By Brad Perry Mar 23, 2023 | 4:52 PM

Saint John is seeing good results from its new garbage and recycling collection program, according to one city director.

The Waste Wise program saw curbside recycling roll out to around 22,000 households across the city in October.

Along with the changes to recycling came new limitations on how much garbage can be placed at the curb.

Tim O’Reilly, director of public works, said staff had hoped to reduce the amount of garbage going to the landfill by 15 per cent.

“To say the targets have been achieved has been an understatement,” O’Reilly told council this week. “Over that period of time, it’s essentially been triple, with up to about a 43 per cent average reduction in garbage.”

At the same time, the city has noted an increase in the amount of material being recycled since the program began.

The city pays $123 a tonne to drop of garbage at the landfill and nothing for recycling. That means the more items that are recycled, the more money the city saves.
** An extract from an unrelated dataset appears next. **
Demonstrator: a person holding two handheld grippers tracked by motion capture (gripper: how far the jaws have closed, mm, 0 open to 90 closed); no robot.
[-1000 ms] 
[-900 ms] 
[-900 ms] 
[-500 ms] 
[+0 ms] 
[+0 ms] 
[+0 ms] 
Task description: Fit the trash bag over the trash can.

Staff estimated $614,000 would be recouped annually between savings in tipping fees and revenues from sold bag tags.

O’Reilly said they are on track to exceed that this year and recoup $650,000. While bag tag revenue is lower than expected, savings from tipping fees are more than double what the city first predicted.

Changes ahead in the coming weeks

While the program is working for most residents, staff said they want to ensure it is working for all city residents.

Currently, people who live in buildings with four or more units are not eligible for curbside recycling. And with the community blue bins removed last fall, they have to take their recyclables directly to the landfill.

O’Reilly said the long-term solution is a pending provincial-wide model currently being coordinated through Recycle NB.

The Extended Producer Responsibility program would see businesses that produce paper and packaging responsible for funding the recycling of those products.

“What that funding does is create the resources necessary in order to collect it,” said O’Reilly.

Recycle NB is working with a consortium on behalf of private companies to find the best solution, he said.

On Tuesday, the city announced it had launched a new program for residents who have extra garbage due to medical conditions.

Qualifying residents can apply to receive 52 excess garbage bag tags per year at no additional cost.

In addition, the city plans to launch a recycle tote and lid replacement blitz at some point in the coming weeks.

“We’re ordering thousands of additional recycle totes and lids. People will be able to pre-register for those and pick them up,” said O’Reilly.

Coun. Brent Harris said he has received many complaints from people about illegal dumping since the program launch.

O’Reilly said they have not seen an increase in illegal dumping on public property, and any issues on private land would be out of scope of the program.